EDUCARE MAGAZINE 04

渡邉 巳佐江
エデュカーレ 研修講師
外食産業にて社長秘書および社外広報業務を担当。その後派遣会社にてビジネスマナー講師として派遣スタッフの育成に関わり、研修講師としてのキャリアをスタート。組織マネジメントの研修会社に専任講師として入社、担当プログラムの幅を広げる。現在は、研修登壇のみならず、各企業にて企業研修の企画・運営から関わり、体験から気づきや能力向上を促すコミュニケーション研修、キャリア開発研修、財務研修など、幅広いプログラムで活躍している。
目の前の課題を冷静かつポジティブに捉え、NEWに向いていく
今の時代ならではの悩みや課題を解決に導くプログラム開発を得意とする「渡邉巳佐江講師」をご紹介します。コロナ禍においても指名が後を絶たない人気講師で、講師育成を長年行っている幡地も、現場に寄り添いながら体得に導く実力と、自然体で人間味溢れるお人柄に絶大な信頼を寄せています。今号では渡邉巳佐江講師が考える「これからの人材教育」について触れていきます。
講師を目指されたきっかけを教えていただけますでしょうか
講師はなりたくて目指したわけではなく、偶然出会った仕事なのです。以前の会社で社長秘書を行っていたのですが、結婚を機に退職し、派遣社員として働き始めました。派遣でも秘書として働くなか、担当営業の方が派遣スタッフを育成する仕事を紹介してくれたのです。それが人材教育に関わるきっかけでした。そこから1年ほど教育を行っていましたが、内容はマナーばかり。それでは今後仕事になっていかない、プログラム構築などを一から学びたい、と考え研修会社に就職をし直しました。入ってみると想像以上に厳しく大変でしたが、不安・怖さ・躊躇はなく、新しいことに向き合うたびに「私、これもできるようになるんだ!」と期待でいっぱいでした。講師になり27年ほど経ちますが、やはり新しいことにチャレンジできるこの仕事が好きです。
人材教育において、講師はどうあらねばならないとお考えでしょうか
企業特有の事情や状況をヒアリングし、その企業に合わせて行うことが重要と考えます。表面的なものではなく、その企業の悩みや課題に合わせねば、学んだことが仕事に使える道具にはなりません。我々講師にとって大切なことは、いかに研修内容を実務に橋渡しするか。一般論で終わるのであれば、講師が企画し登壇する必要はないと考えています。
時代が変わるなかで、企業が求めることに変化をお感じでしょうか
昨今は、「いわゆるZ世代と言われる若手社員の育成をどうすべきか」というお悩みが多いですね。新人から3年目までのコロナ禍採用の社員は新人研修もオンラインで業務はテレワークのため、同期のつながりもなく孤立して辞める、というケースや、上司の厳しい指導についていけずに辞めるなどのケースが増えているようです。Z世代の多くは、先輩との仲の良さ、職場の雰囲気、助け合える環境であることを職場に求める傾向にありますが、それが研修の場でも表れていると感じます。こちらから歩み寄れば嬉しそうにされるのですが、受講者から歩み寄ってこないケースが増えました。ですから研修においては、個別のフィードバックをする、全員の名前を呼ぶ、発言していない人をチェックし漏れのないようにするなど、「個」に関わることを意識するようにしています。

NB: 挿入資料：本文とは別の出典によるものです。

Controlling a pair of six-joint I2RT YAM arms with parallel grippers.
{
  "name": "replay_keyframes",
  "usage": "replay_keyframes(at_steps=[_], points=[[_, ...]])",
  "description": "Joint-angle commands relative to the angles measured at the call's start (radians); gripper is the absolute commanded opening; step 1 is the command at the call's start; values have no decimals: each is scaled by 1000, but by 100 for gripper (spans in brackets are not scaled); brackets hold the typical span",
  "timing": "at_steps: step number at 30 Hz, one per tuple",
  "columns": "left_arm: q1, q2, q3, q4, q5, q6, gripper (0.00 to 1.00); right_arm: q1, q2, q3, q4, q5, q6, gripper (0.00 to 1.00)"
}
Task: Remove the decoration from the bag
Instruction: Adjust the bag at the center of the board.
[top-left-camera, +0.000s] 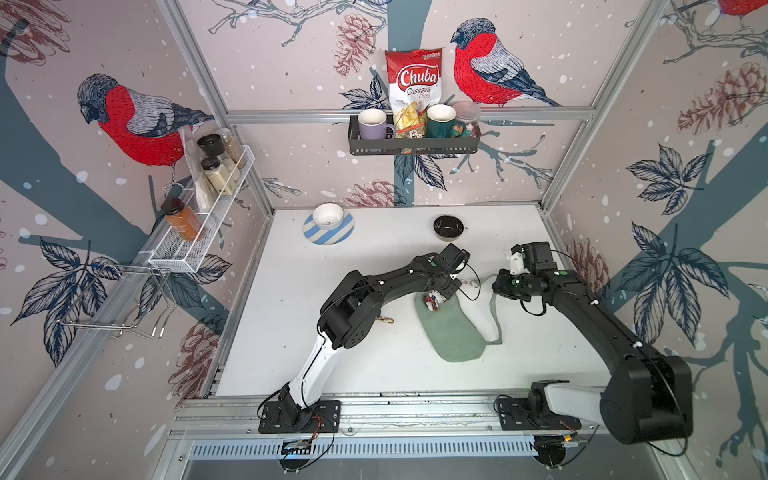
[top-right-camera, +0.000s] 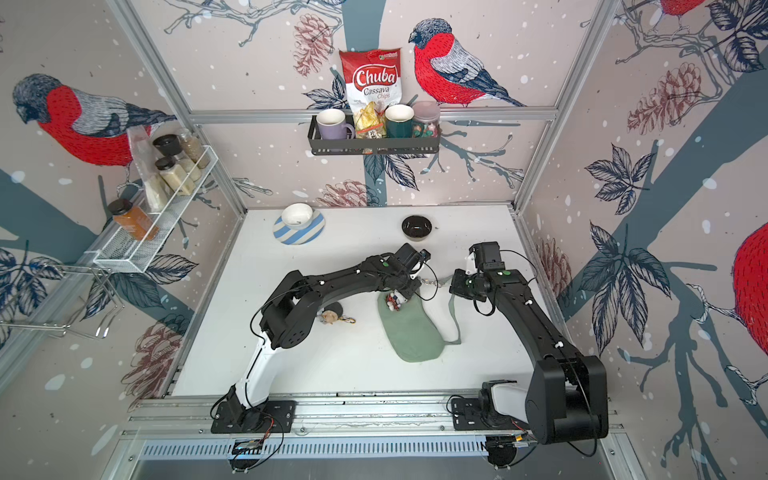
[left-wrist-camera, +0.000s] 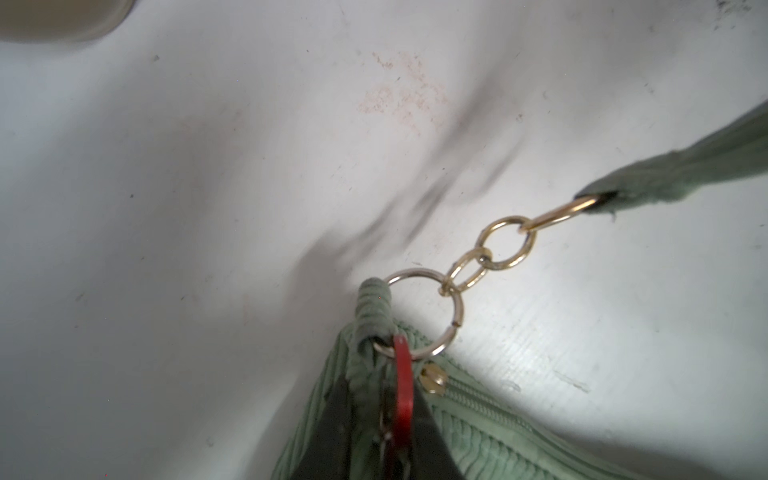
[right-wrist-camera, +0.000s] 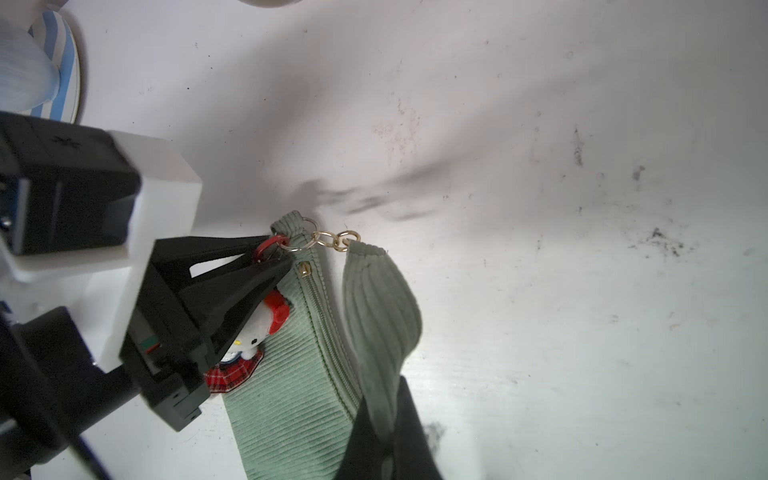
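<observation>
The sage-green corduroy bag lies flat on the white table in both top views. A small white plush decoration with a red bow and tartan skirt rests on the bag's far corner. Its red clasp hangs on the silver ring at that corner. My left gripper is shut on the red clasp, with the bag's fabric tab beside it. My right gripper is shut on the bag's strap and holds it lifted.
A white bowl on a blue-striped plate and a black bowl stand at the table's back. Another small keychain lies by my left arm's elbow. Racks with jars and mugs hang on the walls.
</observation>
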Motion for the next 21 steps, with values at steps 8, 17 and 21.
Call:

今後更に増えていく「Z世代」を育成する上で大切なことは何でしょうか
「集団ではなく個を見て育てる」「共創の姿勢を育てる」「自主性を育てる」という3つの視点が重要です。「個」を理解し尊重し、ゴールを共有し共に目指し、自律学習サイクルをサポートする。それらを具体化しつつ、世代特徴を捉えたコミュニケーションを行う。そのようなマネジメントスキルが必要と考えます。
渡邉先生も時には落ち込むことがあるそうです。そんな時の対処法を伺いました
~客観視~
わけもなく落ち込んだり、だめだと思う時が私にもあります。そういう時には「なぜそう思うのか」、自分を客観視し振り返るようにしています。
なぜ嫌なのか、なぜ自信がないのかなどを分析しその事実だけをならべてみる。例えば、「準備はここまでできている」「以前はこういうふうに進行した」など、主観やトラウマや価値観を外して事実だけを出して並べてみると、「どうやら恐れるような事実はないようだ」「ネガティブな感情は、自分自身の問題だ」と発見できることが多くあります。つまずいた時には、「客観視」がおすすめです。
プライベートでは・・・
集中して何かを作るのが好きな渡邉先生は、お休みの日は料理に集中されるそうです。お正月には黒豆や栗きんとん、伊達巻などのお節も一からお作りになるとのこと。また、長期休みには推理小説などお仕事と関係のない本を読むことに喜びを感じるそうです。